Trump Administration's CSPA Policy Change Threatens Derivative Children's Age Protection
USCIS now requires I-140 petition approval before freezing a child's age under CSPA, a policy shift immigration lawyers say contradicts the plain text of the Immigration and Nationality Act and is causing I-485 denials.
The Trump administration has quietly implemented a significant change to Child Status Protection Act (CSPA) age-calculation policy, requiring that an I-140 immigrant visa petition be approved before a derivative child's age can be frozen for immigration purposes. This change, embedded in the August 8, 2025 USCIS Policy Manual update without public notice, is already resulting in denials of I-485 adjustment of status applications for derivative children who were over 21 at the time their parent's I-140 was approved.
Under the new interpretation, USCIS determines that a visa becomes available on the later of the petition approval date or the first day of the month a visa is indicated available in the Final Action Dates chart. Immigration attorneys argue this directly contradicts INA 203(h)(1)(A), which requires only that an immigrant visa number be 'available' — with no reference to the approval status of the underlying petition.

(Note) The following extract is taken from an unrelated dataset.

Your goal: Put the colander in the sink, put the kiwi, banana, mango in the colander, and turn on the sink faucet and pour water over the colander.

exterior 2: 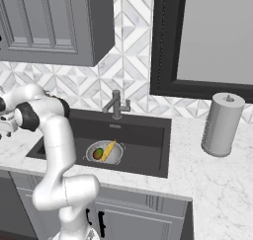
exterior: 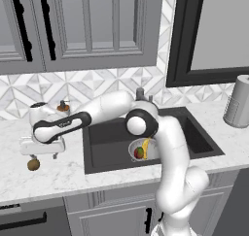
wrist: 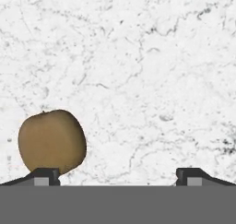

The practical impact is severe for EB-3 and other employment-based applicants with long-pending cases, particularly those from India. For example, a child who was 20.5 years old when an I-140 and I-485 were concurrently filed in October 2020 under the India EB-3 category could now have their age frozen as late as October 2025 — well past their 21st birthday — rather than at the time of filing.
This policy reversal compounds a prior change from August 2025, when USCIS reverted to using only Final Action Dates (rather than Dates for Filing) for CSPA age calculations. Together, these changes significantly erode protections for derivative children in backlogged employment-based categories.
Legal experts note that the new interpretation may be vulnerable to challenge under the Administrative Procedure Act (APA) as arbitrary and capricious, given the lack of notice or statutory justification. Families with affected pending I-485 applications should consult with an immigration attorney immediately, as erroneous denials could expose derivative children to removal proceedings.